Publié le 21 novembre 2018

Only available in English

Par Edouard Civel et Nathaly Cruz

Labels are increasingly popular among policy-makers, companies and NGOs to improve consumers’ awareness, especially about environmental footprints. Yet, the efficiency of these informational tools is mostly looked as their ability to shift behaviors, whereas their first goal is to enable people to discriminate labelled goods. This paper studies how the complex information displayed by houses’ Energy Performance Certificates is processed by real economic agents. Through a randomized artefactual field experiment on 3,000 French subjects, we test the impact of these labels on people’s perception of a home energy performance.

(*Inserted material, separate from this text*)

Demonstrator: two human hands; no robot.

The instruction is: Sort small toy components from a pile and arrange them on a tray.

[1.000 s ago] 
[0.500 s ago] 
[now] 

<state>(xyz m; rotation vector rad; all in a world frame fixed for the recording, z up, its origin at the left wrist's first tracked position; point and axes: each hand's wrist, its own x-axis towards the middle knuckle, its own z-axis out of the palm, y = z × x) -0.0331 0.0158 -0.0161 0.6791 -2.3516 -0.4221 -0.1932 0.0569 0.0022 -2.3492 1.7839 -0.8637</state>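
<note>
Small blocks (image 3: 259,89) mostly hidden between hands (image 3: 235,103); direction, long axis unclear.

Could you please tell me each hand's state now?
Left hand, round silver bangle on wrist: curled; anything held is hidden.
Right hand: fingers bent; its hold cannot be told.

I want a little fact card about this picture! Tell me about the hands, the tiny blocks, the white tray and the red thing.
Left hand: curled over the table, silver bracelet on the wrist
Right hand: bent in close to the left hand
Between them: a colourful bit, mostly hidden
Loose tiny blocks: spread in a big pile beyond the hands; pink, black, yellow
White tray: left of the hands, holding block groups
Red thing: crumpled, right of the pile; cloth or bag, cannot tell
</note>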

Results evidence that 24% of subjects did not pay attention to the energy label. Unexpectedly, we find out that gender is the most critical socio-demographic characteristic in this changing attention. We interpret this effect by the Selectivity Hypothesis: energy labels design engages more male subjects.

Among attentive subjects, energy labels’ efficiency to transmit information is mixed. Subjects do identify separately each label’s grade, but their judgment is biased by prior beliefs and blurred by idiosyncratic features. Aggregated reading is Bayesian: subjects infer the label information to revise their belief on energy quality. Moreover, our results shed light on strong asymmetries. While worsening grades induce decreasing judgments on energy quality, top level quality label seems to undergo skepticism, intensifying idiosyncratic noise.